No household in our street reared chicken. That was why I was surprised when one Sunday morning I heard a cock-a-doodle-doo from our backyard. When I went down to investigate, there stood on the compound wall a rooster. Never before had I seen a smaller rooster. His red-button eyes were bold and full of self-confidence. He had plumes which shone with all sunset hues. He appeared to be fully conscious of his masculine beauty. When I went close to this winged visitor to say ‘How do you do my dear cock-a-doodle-doo’, he took off with an angry flapping of his wings, issuing a gurgling note of protest from his throat.
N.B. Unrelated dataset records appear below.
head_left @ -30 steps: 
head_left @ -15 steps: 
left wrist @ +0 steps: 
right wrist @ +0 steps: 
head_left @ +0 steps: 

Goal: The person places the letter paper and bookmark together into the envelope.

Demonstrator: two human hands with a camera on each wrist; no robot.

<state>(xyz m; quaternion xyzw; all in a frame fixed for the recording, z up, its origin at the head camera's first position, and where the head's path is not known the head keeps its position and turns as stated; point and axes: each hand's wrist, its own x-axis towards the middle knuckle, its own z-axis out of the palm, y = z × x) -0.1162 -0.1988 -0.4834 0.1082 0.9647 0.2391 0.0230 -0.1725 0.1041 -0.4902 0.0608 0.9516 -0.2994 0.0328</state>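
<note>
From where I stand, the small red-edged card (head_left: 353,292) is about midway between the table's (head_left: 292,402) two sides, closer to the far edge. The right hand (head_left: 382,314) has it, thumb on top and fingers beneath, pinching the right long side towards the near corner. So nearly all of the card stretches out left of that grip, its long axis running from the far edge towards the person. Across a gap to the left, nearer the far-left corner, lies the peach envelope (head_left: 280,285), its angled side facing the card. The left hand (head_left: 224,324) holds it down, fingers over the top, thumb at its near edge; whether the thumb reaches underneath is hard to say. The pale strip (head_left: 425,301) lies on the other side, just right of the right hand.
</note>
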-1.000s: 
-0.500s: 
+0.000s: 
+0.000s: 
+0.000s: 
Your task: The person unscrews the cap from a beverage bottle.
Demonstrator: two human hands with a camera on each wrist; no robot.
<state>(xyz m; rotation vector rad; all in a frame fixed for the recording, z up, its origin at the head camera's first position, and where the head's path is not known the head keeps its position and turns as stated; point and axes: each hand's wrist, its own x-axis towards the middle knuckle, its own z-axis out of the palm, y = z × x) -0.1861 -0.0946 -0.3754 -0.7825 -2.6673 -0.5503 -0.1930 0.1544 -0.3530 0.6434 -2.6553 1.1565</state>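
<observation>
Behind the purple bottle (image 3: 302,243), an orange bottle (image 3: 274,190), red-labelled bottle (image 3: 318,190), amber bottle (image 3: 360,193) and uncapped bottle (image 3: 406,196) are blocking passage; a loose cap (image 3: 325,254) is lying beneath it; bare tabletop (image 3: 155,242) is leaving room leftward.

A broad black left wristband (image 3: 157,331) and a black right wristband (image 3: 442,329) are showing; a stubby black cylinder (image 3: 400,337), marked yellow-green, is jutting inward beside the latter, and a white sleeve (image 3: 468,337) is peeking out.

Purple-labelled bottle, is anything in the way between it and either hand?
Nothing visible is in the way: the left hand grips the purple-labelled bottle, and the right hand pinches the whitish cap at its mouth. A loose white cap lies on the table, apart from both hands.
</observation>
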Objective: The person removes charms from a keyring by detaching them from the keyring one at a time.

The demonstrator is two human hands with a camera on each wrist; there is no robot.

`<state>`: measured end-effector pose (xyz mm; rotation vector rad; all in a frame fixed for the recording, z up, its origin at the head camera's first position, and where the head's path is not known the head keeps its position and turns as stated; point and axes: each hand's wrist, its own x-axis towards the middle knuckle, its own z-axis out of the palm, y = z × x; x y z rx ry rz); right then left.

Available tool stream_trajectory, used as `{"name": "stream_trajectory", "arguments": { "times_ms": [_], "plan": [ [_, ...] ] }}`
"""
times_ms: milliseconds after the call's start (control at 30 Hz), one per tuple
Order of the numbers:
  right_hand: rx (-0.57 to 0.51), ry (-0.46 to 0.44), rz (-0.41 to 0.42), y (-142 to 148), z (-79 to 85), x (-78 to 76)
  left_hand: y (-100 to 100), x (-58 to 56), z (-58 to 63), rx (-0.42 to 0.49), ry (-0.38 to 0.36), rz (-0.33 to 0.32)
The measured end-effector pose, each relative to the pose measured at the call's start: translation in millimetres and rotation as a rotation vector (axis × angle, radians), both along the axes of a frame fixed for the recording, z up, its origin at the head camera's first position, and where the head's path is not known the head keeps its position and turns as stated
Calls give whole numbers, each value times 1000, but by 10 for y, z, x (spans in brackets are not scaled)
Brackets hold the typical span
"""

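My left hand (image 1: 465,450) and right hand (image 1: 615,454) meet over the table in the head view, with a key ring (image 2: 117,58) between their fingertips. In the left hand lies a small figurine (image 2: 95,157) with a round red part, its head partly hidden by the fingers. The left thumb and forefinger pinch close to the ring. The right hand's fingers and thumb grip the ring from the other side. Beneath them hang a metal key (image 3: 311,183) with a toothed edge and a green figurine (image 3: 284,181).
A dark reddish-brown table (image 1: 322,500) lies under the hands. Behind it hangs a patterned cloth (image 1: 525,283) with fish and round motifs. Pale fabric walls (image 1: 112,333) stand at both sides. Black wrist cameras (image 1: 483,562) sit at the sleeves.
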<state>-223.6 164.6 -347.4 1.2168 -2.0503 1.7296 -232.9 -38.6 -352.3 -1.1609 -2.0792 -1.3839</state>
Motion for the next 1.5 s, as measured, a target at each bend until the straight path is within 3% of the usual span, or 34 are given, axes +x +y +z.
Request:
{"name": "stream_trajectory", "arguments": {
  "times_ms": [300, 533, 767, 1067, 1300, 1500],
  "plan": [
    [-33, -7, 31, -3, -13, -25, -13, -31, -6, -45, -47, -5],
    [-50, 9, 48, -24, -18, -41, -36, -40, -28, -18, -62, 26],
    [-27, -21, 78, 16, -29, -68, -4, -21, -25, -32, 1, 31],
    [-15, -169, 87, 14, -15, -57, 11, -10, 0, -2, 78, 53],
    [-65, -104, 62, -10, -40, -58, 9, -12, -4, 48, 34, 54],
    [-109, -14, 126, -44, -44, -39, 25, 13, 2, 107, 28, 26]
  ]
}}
My thoughts went back 50 years to my boyhood, when I had a rooster that hated the very sight of me and chased me like a feathered missile. He never accepted my overtures and remained my foe. That old failure to strike a friendship with a rooster made me now think of befriending this small fellow. Strangely, he reminded me of that short actor, Red Buttons of John Wayne’s movie Hatari. So, I named him Redbuttons. The thing I loved most about the rooster was the way he crowed his cock-a-doodle-doo from his very bellybutton, stretching his neck to the breaking point. I started throwing some grains in front of him, which he gladly accepted. It was interesting to watch him trot here and there, like a soldier ruffling with his bayonet-paws the brown, dry leaves the ground was carpeted with, in search of insects.
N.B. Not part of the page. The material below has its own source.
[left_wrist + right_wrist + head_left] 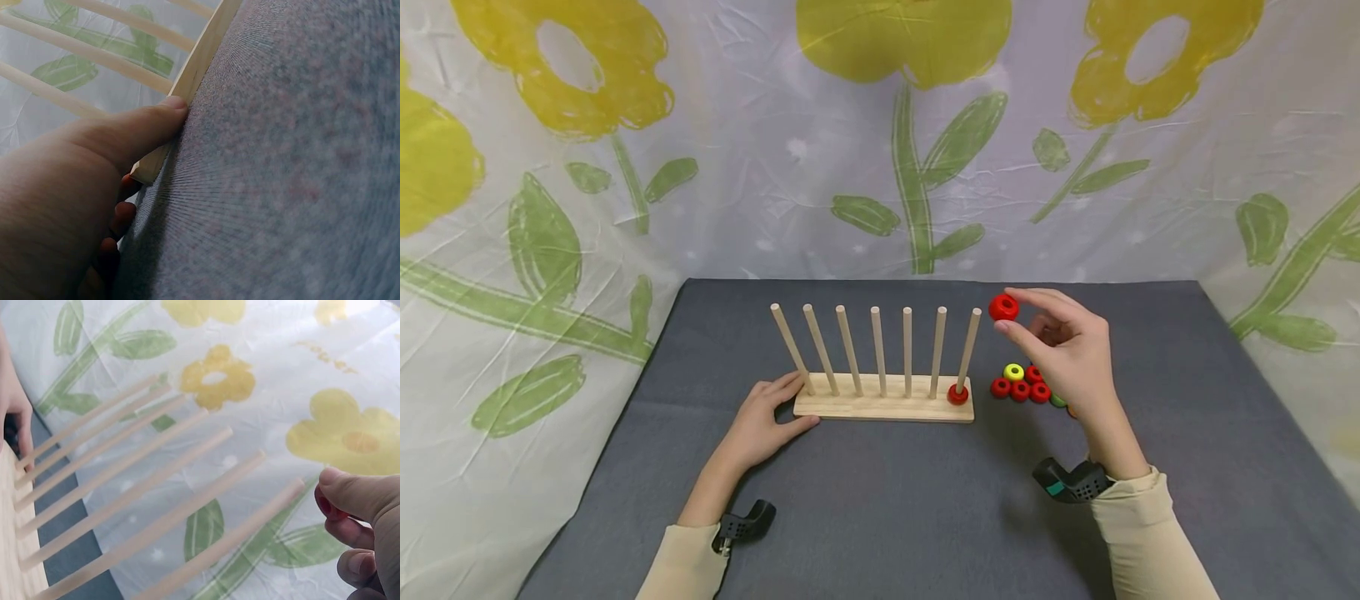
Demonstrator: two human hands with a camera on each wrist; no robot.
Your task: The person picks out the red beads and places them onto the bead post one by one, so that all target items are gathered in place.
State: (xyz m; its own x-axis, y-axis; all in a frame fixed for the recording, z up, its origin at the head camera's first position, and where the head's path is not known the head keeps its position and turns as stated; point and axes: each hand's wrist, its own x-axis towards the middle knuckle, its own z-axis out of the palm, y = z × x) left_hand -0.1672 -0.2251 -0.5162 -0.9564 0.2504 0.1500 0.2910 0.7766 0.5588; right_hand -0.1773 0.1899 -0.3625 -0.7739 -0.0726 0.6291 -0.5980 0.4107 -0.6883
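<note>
A wooden peg rack (883, 408) with a row of several upright pegs stands on the table. My left hand (763, 423) grips its left end, thumb along the front edge and fingers behind; the left wrist view shows the thumb (156, 119) pressed on the base. Between thumb and index finger, my right hand (1067, 342) pinches a red ring bead (1003, 307), held just right of the rightmost peg's top (975, 315). In the right wrist view the bead (328, 505) is partly covered by the thumb. Another red ring (957, 395) sits at the foot of the rightmost peg.
Right of the rack lies a cluster of loose rings, several red ones (1019, 391), a yellow one (1013, 372) and a green one (1057, 401), partly hidden by the right hand. A dark grey cloth (880, 517) covers the table; a flower-printed curtain (737, 167) hangs behind.
</note>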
My friendship with Redbuttons stabilised in a week’s time. Of course, I did not expect a rooster to eat from my hand like a dove. If I could earn a little bit of his trust that was enough for me. This I achieved without much ado. As I sat in the garden bench and read, he would come within 2 feet of my feet to pick up grains I kept for him in a bowl. 

While even the basic question as to where Redbuttons was coming from remained a mystery, he failed to turn up one morning. When I enquired about him, our maid had shocking news for me. ‘Sir, he belongs to the owner of the non-veg eatery on the main road behind our house. If he has not come today, it means he has become a plate of biryani,’ she laughed. 

Feeling very sorry, sad and apprehensive, I started my scooter and proceeded to take a look at the non-veg hotel. There, I saw to my horror a see-through oven in which kept impaled horizontally on a rotating rod were three dressed chickens. One of them was small, and that small one, I knew instinctively, was my Redbuttons. While I was staring at the roasting mortal remains of my rooster-friend, there came and stood beside me a policeman. ‘It is a mouth-watering sight! Is it not?’ he said. 

Perhaps his mouth was watering on seeing the roasting chickens. But in my case, it was my eyes that watered, not my mouth.